Walaupun lelah dan emosinya berkecamuk. Mark tetap mengawasi para adiknya yang tersisa, hingga mereka masuk ke dalam kamar. Ia tidak akan membiarkan dirinya masuk kamar terlebih dahulu.

Henan menepuk-nepuk bahu Mark dua kali, sebelum melangkah menjauh menuju kamarnya. Hanya berusaha menenangkan laki-laki itu, seakan-akan berkata bahwa semuanya akan baik-baik saja. Tetapi tentu saja kita semua tahu bahwa tepukan itu tidak mengubah suasana hati Mark yang tetap gundah.

"Bang."

"Masuk, Bran."

Si bungsu menatap yang lebih tua ragu-ragu.

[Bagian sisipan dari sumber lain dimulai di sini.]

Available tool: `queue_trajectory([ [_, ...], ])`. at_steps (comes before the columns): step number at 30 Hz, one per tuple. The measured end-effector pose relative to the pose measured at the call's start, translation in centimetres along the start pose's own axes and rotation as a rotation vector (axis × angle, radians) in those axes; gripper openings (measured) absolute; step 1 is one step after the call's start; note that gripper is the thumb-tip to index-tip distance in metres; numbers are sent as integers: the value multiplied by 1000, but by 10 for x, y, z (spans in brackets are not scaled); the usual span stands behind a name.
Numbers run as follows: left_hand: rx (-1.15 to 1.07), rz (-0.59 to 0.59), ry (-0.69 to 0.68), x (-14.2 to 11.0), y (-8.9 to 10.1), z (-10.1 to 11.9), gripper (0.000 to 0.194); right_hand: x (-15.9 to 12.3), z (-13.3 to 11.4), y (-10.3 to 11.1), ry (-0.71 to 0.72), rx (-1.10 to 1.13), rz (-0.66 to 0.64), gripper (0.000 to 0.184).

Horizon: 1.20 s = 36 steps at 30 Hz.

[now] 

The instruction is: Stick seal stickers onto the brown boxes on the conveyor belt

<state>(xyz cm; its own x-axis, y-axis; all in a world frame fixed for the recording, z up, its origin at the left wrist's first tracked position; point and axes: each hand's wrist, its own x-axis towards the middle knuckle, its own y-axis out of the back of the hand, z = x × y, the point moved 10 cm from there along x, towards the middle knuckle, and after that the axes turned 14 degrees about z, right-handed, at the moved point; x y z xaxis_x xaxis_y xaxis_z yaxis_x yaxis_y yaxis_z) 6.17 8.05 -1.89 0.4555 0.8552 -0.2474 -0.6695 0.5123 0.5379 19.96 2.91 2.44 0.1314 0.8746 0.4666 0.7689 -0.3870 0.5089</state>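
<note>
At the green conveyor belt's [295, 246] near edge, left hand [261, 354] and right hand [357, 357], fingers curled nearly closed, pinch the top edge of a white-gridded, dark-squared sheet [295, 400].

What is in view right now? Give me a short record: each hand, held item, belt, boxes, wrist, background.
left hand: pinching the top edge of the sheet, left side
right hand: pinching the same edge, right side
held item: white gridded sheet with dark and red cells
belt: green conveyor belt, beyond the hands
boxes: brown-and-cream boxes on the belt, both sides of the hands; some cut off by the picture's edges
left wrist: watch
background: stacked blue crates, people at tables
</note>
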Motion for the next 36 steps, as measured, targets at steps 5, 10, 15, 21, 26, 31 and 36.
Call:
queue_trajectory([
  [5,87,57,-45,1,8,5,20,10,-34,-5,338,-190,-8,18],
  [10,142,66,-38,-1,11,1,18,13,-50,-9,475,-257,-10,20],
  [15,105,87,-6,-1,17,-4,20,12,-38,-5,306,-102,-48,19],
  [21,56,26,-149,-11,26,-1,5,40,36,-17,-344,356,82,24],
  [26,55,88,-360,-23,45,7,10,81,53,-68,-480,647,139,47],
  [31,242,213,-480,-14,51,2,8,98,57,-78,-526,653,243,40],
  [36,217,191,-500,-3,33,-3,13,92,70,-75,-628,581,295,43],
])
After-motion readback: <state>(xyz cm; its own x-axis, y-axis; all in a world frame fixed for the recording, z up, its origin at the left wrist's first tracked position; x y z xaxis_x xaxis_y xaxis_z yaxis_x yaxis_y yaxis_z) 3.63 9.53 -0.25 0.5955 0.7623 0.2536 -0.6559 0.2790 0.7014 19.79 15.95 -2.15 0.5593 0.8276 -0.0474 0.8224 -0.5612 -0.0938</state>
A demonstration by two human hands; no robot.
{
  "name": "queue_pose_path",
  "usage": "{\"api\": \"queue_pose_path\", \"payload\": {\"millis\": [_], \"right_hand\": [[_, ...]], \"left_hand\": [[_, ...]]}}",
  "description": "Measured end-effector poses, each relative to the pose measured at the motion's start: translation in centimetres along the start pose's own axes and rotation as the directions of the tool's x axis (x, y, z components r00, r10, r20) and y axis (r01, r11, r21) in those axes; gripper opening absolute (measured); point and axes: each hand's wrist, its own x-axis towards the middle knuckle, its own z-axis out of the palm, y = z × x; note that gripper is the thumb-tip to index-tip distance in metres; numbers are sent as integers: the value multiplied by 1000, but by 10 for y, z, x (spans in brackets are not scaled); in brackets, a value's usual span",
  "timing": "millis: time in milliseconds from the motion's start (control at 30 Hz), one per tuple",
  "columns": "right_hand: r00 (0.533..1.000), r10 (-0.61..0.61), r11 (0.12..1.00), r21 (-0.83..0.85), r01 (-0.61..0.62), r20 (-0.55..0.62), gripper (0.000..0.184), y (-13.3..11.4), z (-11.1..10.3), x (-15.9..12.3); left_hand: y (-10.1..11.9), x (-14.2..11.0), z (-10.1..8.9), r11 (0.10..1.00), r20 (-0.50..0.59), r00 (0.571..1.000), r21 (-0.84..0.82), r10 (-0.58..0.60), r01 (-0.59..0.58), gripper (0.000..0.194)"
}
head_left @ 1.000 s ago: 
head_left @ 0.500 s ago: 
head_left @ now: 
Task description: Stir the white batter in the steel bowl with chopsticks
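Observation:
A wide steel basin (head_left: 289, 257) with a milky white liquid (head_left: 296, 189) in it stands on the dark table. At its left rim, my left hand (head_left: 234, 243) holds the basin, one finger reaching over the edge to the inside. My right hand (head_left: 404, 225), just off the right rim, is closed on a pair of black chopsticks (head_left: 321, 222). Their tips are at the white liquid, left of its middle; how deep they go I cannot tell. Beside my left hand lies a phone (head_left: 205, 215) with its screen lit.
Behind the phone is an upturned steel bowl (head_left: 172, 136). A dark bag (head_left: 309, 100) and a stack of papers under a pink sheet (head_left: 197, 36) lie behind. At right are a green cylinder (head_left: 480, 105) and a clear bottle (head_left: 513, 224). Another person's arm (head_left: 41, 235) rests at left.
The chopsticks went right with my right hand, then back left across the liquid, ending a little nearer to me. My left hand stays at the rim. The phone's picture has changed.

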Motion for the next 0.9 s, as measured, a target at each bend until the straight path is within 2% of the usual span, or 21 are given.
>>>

Ia tidak ingin berbicara dari awal, karena sebagai lelaki paling muda ia rasa tidak ada gunanya mengoceh atau memberikan saran yang menurutnya terdengar kekanakan. Gibran setidaknya belum sedewasa para abang-abangnya itu. Tetapi melihat Mark resah, membuat dirinya juga resah.

Gibran jelas tahu kalau semua ini bukan salah Mark. Ia percaya sejak dulu bahwa abang tertuanya ini tidak akan memilih keputusan secara gegabah. Sekali pun iya, mungkin karena terpaksa. Mark tidak akan membawa mereka ke dalam masalah berat.

"Abang gak apa apa. Ayo masuk, udah malem. Abang juga mau tidur."

Gibran memilih untuk patuh. Lagipula kata-katanya mungkin tidak dapat membuat Mark tenang. Setidaknya ada seulas senyuman tipis pada wajah Mark, membuatnya sedikit tenang.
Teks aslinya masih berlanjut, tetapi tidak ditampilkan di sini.